Dans cette situation, il est essentiel d’avoir une politique agricole cohérente et d’éviter de prendre certaines décisions affaiblissant la production indigène. La décision du Conseil fédéral, le 13 avril dernier, d’obliger dès 2024 un minimum de 3,5% de surfaces de promotion de la biodiversité sur nos terres les plus productives est incompréhensible; ceci alors que l’Union européenne autorise la mise en culture de certaines surfaces écologiques pour compenser les conséquences négatives des combats actuellement dans le grenier à blé du continent, et que l’agriculture suisse consacre déjà près d’un cinquième de la surface agricole utile aux mesures spécifiquement liées à la biodiversité. Il en va de même de la fixation d’un objectif de réduction de 20% des pertes en azote et en phosphore, alors que le message au Parlement sur la PA22+ lui-même montrait que cet objectif est peu réaliste.

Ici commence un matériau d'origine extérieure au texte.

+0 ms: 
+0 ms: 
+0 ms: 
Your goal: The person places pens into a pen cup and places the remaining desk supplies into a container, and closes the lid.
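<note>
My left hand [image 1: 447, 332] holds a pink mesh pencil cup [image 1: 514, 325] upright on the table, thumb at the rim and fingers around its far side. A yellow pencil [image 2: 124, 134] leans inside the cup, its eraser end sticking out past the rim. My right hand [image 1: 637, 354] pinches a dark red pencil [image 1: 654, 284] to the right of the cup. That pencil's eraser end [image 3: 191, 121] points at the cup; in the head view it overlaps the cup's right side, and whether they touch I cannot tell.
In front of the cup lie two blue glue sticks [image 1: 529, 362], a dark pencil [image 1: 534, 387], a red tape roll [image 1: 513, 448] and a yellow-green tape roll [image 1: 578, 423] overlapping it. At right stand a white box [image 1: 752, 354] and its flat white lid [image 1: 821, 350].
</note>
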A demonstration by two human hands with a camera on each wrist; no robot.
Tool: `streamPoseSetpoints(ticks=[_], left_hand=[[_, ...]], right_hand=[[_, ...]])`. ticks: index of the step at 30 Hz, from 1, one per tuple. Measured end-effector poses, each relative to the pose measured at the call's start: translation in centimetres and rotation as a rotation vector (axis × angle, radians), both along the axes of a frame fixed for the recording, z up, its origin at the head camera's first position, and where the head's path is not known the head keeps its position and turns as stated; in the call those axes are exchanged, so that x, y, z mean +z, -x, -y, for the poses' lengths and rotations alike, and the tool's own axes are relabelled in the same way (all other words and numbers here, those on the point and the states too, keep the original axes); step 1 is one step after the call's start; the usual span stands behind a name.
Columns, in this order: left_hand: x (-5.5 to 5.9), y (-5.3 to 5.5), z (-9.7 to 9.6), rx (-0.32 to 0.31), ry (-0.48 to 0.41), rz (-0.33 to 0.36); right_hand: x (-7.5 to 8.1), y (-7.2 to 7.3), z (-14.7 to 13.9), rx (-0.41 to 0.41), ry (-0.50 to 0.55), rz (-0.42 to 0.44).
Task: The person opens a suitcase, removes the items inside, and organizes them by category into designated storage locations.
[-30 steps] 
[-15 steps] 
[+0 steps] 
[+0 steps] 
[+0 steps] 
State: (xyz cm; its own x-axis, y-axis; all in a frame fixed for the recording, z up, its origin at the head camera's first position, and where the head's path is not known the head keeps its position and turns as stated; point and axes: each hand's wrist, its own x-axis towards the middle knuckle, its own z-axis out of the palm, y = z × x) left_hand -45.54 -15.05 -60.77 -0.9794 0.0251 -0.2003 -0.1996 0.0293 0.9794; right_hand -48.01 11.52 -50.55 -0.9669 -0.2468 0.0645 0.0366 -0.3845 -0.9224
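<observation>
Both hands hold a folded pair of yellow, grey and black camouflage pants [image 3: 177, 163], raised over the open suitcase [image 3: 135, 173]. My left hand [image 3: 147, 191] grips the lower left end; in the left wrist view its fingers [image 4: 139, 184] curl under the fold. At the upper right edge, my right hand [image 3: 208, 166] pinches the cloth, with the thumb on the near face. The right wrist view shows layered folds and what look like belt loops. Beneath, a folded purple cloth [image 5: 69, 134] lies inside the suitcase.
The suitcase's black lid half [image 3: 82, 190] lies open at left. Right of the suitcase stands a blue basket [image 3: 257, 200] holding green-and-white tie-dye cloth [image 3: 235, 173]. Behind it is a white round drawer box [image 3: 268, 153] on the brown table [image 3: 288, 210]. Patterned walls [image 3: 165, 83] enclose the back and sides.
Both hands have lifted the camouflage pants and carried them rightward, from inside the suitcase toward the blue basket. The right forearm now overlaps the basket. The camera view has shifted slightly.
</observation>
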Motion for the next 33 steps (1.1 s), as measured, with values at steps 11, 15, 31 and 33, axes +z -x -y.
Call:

A moyen terme, d’autres éléments politiques pourraient également peser sur la production agricole indigène. Ainsi, un train de mesures concernant la protection des eaux et introduisant des restrictions supplémentaires en termes de protection des cultures est en préparation. Par ailleurs, plusieurs initiatives populaires sont en cours de traitement au Parlement ou en attente de passer en votation, à commencer par une initiative sur l’élevage. Celle-ci, qui pourrait être présentée au souverain en septembre déjà, veut imposer au minimum les normes 2018 de Bio Suisse en ce qui concerne la détention des animaux. Or la volaille serait, avec les porcs, la production la plus touchée, alors que la demande des consommateurs est là et surtout que l’agriculture suisse y répond, comme le montre l’évolution du taux d’auto-approvisionnement. Ces différents exemples ont ou auraient pour conséquences de diminuer la production agricole indigène et d’augmenter encore notre dépendance aux importations, alors que nous mangeons déjà environ un jour sur deux des aliments étrangers.

Le développement durable est essentiel, et il doit justement être durable et donc tenir compte non seulement des aspects écologiques mais également économiques et sociaux. Il en va de notre sécurité de l’approvisionnement et donc de notre sécurité à long terme.